Copy out each line of the listing that has the word "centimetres" in it.

-- Dataset records follows --

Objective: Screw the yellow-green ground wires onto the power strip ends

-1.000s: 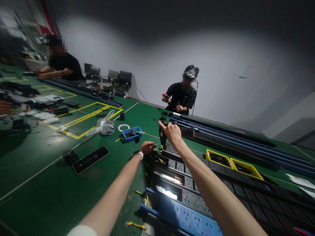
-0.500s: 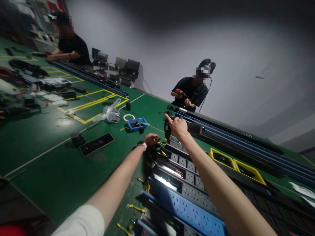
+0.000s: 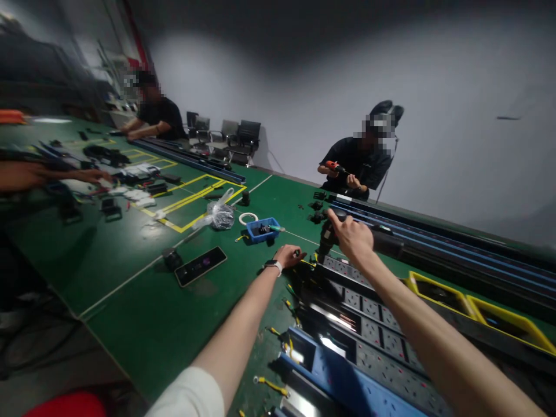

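My right hand (image 3: 357, 237) is wrapped over a black power drill (image 3: 329, 234), whose nose points down at the end of the farthest power strip (image 3: 339, 263). Beside that end, my left hand (image 3: 288, 255) has its fingers curled together, close to a yellow-green wire. A small dark piece shows at its fingertips, too small to name. Several black power strips and a blue power strip (image 3: 343, 370) lie side by side beneath my arms. Short yellow wires with ring terminals (image 3: 271, 384) stick out from their near ends.
Left of my hands are a blue tray (image 3: 263, 237), a white ring (image 3: 248, 218), a plastic bag (image 3: 223, 216) and a phone (image 3: 201, 266). Yellow bins (image 3: 438, 292) and long dark rails (image 3: 460, 255) lie right. Across the table, a person holds an orange drill (image 3: 334, 167); another person's hand (image 3: 93, 176) reaches in from the left.
The view has swung left, so the scene sits farther right and lower. My hands stay at the same strip end. A co-worker's arm now reaches farther in at the left.
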Tool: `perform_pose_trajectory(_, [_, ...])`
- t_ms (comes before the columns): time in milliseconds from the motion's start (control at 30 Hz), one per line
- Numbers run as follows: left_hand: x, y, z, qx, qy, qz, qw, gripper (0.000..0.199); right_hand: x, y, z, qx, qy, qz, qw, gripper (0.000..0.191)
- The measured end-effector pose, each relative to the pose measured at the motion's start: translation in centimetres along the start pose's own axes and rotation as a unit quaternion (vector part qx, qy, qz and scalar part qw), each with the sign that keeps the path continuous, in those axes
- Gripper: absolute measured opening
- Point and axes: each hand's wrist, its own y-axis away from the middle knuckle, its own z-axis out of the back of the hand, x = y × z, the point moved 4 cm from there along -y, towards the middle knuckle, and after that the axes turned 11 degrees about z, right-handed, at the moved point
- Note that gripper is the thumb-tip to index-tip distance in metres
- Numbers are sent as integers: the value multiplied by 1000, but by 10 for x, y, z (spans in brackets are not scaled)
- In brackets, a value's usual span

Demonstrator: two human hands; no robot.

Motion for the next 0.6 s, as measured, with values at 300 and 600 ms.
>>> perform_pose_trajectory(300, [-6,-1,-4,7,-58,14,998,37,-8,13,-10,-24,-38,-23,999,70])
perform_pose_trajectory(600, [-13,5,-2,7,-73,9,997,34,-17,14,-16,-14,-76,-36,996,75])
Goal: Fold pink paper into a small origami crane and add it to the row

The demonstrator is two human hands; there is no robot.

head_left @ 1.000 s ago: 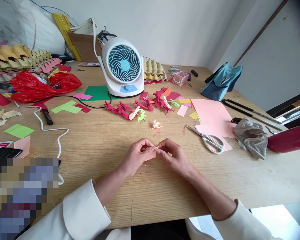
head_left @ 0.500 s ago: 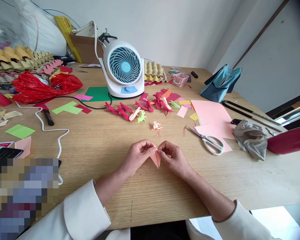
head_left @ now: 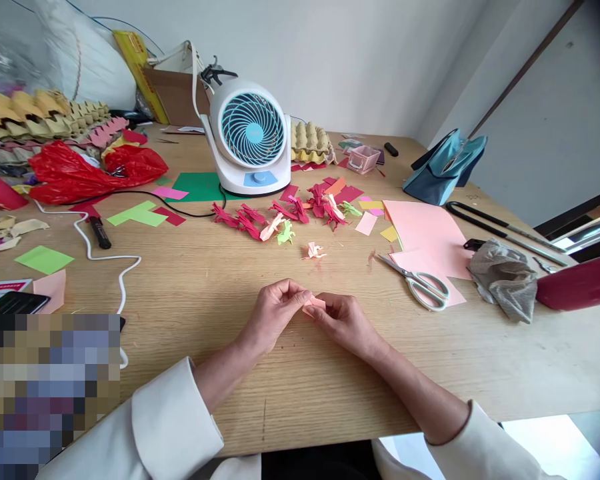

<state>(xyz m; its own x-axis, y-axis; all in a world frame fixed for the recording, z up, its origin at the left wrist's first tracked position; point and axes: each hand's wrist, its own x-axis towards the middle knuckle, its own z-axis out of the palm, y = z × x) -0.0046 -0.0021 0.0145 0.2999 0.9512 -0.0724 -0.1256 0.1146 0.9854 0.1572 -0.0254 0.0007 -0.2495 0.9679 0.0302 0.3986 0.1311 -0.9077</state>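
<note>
Between my two hands is a small piece of folded pink paper (head_left: 316, 304). My left hand (head_left: 276, 313) pinches its left side between thumb and fingers. My right hand (head_left: 347, 322) is closed on its right side, the thumb pressed along the near edge. Part of the paper is hidden behind my fingers. Just beyond my hands lies a small pale pink folded paper figure (head_left: 313, 251). Farther back sits a row of folded figures, mostly red (head_left: 247, 221), with a light green one (head_left: 285, 233) among them.
White-handled scissors (head_left: 420, 283) lie to the right on pink paper sheets (head_left: 425, 230). Behind the figures stands a white fan (head_left: 254, 133). A grey cloth (head_left: 503, 280) rests far right. On the left are a black marker (head_left: 100, 233), a white cable (head_left: 123, 280) and green paper (head_left: 44, 260).
The pink paper, which hung down as a point between my hands, is now turned up and shows as a smaller, flatter shape. My right fingers have shifted around it.
</note>
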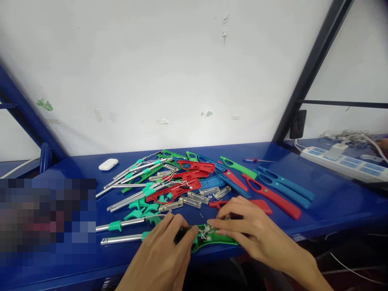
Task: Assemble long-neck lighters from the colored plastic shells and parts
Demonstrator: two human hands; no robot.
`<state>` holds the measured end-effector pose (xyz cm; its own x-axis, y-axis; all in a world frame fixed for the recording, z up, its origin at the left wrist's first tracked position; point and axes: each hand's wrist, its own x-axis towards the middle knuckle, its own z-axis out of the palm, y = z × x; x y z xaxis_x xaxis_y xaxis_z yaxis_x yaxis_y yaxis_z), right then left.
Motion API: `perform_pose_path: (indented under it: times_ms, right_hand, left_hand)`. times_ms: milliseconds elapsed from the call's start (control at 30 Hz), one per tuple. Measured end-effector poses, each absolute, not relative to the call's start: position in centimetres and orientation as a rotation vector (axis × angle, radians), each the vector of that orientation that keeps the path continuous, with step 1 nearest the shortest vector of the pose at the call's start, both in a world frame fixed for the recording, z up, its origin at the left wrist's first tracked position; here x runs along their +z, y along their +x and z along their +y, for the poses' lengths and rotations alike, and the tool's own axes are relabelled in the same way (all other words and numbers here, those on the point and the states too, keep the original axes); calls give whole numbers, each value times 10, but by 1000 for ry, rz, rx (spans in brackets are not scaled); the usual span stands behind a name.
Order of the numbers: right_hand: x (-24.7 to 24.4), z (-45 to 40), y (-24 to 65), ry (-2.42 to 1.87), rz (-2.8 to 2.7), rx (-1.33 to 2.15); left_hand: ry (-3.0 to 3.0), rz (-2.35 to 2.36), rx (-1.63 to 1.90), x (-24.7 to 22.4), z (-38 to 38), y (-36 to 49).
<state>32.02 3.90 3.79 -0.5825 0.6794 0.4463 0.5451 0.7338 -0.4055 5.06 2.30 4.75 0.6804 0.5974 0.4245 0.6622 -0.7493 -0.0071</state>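
Note:
Low at the table's front edge lies a green gas lighter half-shell (222, 239), open side up, with white wires and small parts inside. My left hand (169, 246) is closed around its trigger end, where a metal lighter tube (121, 240) with a teal collar sticks out to the left. At the other end, my right hand (254, 226) pinches a see-through fuel tank (210, 229) in the shell; the fingers partly hide it. Just behind my hands are more see-through fuel tanks (190, 202) and teal triggers (138, 213).
Behind lie several metal tubes (133, 196), red half-shells (176, 190) and blue half-shells (233, 184). To the right are a red handle shell (277, 200), blue shells (285, 188) and a screwdriver (257, 160). A white earbud case (108, 164) and a power strip (348, 161) flank them.

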Motion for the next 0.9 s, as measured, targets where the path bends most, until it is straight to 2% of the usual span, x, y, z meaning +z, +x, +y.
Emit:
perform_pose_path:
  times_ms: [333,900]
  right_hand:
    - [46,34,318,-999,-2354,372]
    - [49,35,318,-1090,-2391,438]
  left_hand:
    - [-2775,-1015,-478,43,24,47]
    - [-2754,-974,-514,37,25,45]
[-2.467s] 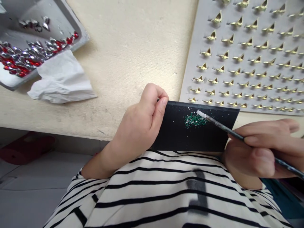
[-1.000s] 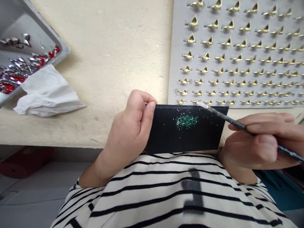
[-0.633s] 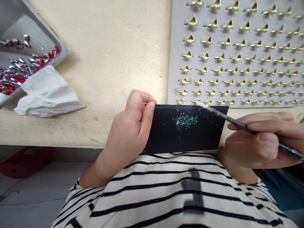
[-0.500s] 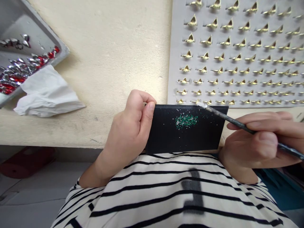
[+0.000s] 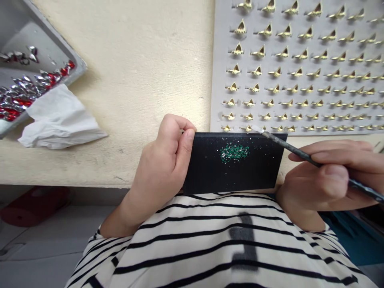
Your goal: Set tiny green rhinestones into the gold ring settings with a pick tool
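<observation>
My left hand (image 5: pixel 168 160) grips the left edge of a flat black tray (image 5: pixel 207 172), thumb on top and fingers curled at its corner. On the tray lies a patch of tiny green and clear rhinestones (image 5: pixel 234 153), with a few scattered singly. A slim pencil-like stick (image 5: pixel 288 147) with a pale tip is pinched in my right hand (image 5: pixel 327 176). Its tip hovers at the tray's far edge, close to the bottom row of gold rings (image 5: pixel 248 128); whether it touches one I cannot tell. The rings stand in rows in a light grey board (image 5: pixel 220 48).
At the left, a grey bin (image 5: pixel 79 66) holds many silver and red shiny pieces (image 5: pixel 33 86). A crumpled white tissue (image 5: pixel 61 120) leans by its edge. The cream tabletop (image 5: pixel 144 60) ends just before my striped shirt. Below it at left is a dark red roll (image 5: pixel 34 206).
The stick's tip has shifted slightly to the right along the tray's far edge. My left hand and the tray have stayed almost still.
</observation>
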Demonstrator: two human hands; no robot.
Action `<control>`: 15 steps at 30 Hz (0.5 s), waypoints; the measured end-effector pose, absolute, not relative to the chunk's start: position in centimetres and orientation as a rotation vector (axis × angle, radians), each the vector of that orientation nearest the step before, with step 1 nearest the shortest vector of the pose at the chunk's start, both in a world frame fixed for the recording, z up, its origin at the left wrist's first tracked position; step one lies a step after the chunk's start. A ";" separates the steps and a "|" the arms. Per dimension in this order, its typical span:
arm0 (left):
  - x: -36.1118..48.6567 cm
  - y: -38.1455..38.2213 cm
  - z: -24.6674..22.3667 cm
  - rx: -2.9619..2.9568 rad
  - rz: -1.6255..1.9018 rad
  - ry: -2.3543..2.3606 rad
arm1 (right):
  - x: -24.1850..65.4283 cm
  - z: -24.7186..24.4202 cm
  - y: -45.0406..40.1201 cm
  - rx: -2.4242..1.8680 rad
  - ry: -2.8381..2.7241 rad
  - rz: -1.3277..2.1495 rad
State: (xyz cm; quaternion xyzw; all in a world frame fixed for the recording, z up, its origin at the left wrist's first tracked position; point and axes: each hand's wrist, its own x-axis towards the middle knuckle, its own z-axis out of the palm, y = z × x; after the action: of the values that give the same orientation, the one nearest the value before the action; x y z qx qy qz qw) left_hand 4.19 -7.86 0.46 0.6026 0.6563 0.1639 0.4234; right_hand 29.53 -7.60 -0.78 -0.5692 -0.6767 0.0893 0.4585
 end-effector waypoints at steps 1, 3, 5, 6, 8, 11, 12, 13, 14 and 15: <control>4.2 -7.8 0.5 1.508 0.408 1.642 | 29.5 -0.6 -7.7 -1.423 -1.682 0.243; 4.1 -7.8 0.5 1.509 0.408 1.639 | 29.5 -0.3 -8.0 -1.444 -1.702 0.276; 4.1 -7.8 0.5 1.511 0.409 1.634 | 29.6 -0.1 -8.2 -1.451 -1.717 0.307; 4.1 -7.8 0.5 1.512 0.409 1.631 | 29.7 0.0 -8.3 -1.459 -1.718 0.323; 4.1 -7.8 0.5 1.515 0.407 1.629 | 29.7 0.0 -8.3 -1.465 -1.717 0.345; 4.2 -7.8 0.5 1.516 0.413 1.647 | 29.5 -0.2 -8.1 -1.420 -1.715 0.306; 4.2 -7.8 0.5 1.516 0.413 1.653 | 29.4 -0.3 -8.0 -1.401 -1.701 0.278; 4.3 -7.8 0.5 1.515 0.413 1.657 | 29.3 -0.4 -7.9 -1.391 -1.672 0.245; 4.3 -7.8 0.5 1.515 0.409 1.658 | 29.1 -0.5 -7.9 -1.387 -1.639 0.220; 4.3 -7.8 0.5 1.516 0.402 1.658 | 28.9 -0.6 -7.8 -1.381 -1.601 0.193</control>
State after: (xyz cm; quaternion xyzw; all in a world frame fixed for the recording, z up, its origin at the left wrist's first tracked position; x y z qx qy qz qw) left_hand 4.30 -7.81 0.50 0.6039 0.6603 0.1602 0.4167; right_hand 28.95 -7.80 -0.57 -0.5680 -0.6583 0.0794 0.4875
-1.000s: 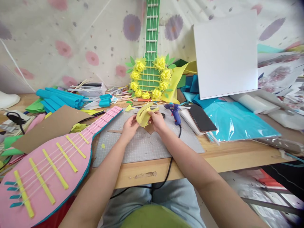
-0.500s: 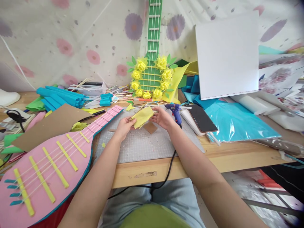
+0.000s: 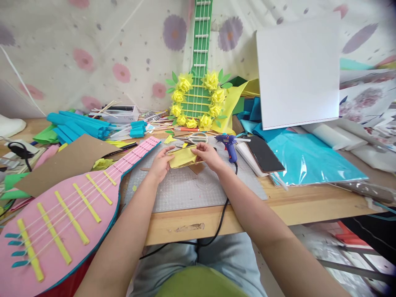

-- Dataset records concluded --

=== Task response ===
- The measured end-effector pose, each relative to the pose measured at the motion's start: translation in centimetres along the start pose's own axes and rotation as a unit quaternion (vector part qx, qy, qz and scalar part qw), each with the sign that keeps the path continuous, in those axes
Motion API: `perform_pose_path: (indented under it: times_ms, right_hand, left_hand)`. times_ms: milliseconds elapsed from the call's start (control at 30 Hz), one per tuple. Measured end-effector poses, each absolute, not relative to the call's start: position in centimetres and orientation as a rotation vector (axis × angle, radians), each the vector of that orientation that keeps the path continuous, with step 1 nearest the shortest vector of the pose at the call's start, both in a world frame fixed for the recording, z up, its origin at the left wrist's first tracked position; here x runs along their +z, y along their +x and z along their +y, for the poses' lengths and rotations alike, and the tool's own axes are relabelled in the same way (all other words and numbers here, those on the point and the states too, keep the original axes); calls give whole numbers, each value times 10, but by 1000 for ry, rz, rx (spans in brackets are not scaled); the usual span stands behind a name.
Action `<control>`: 15 steps at 30 Hz (0.5 s), waypoints; the measured end-effector pose, absolute, not relative to the chunk's start: position in centimetres and orientation as a rotation vector (axis × angle, radians), each the vector of that orientation nearest the step before, with step 1 nearest the shortest vector of the pose at the chunk's start, both in a world frame fixed for the recording, z up, its origin at the left wrist's first tracked position; step one lies a step after the chunk's start. A ";" separates the steps and a "|" the arms. Per dimension in this order, its typical span:

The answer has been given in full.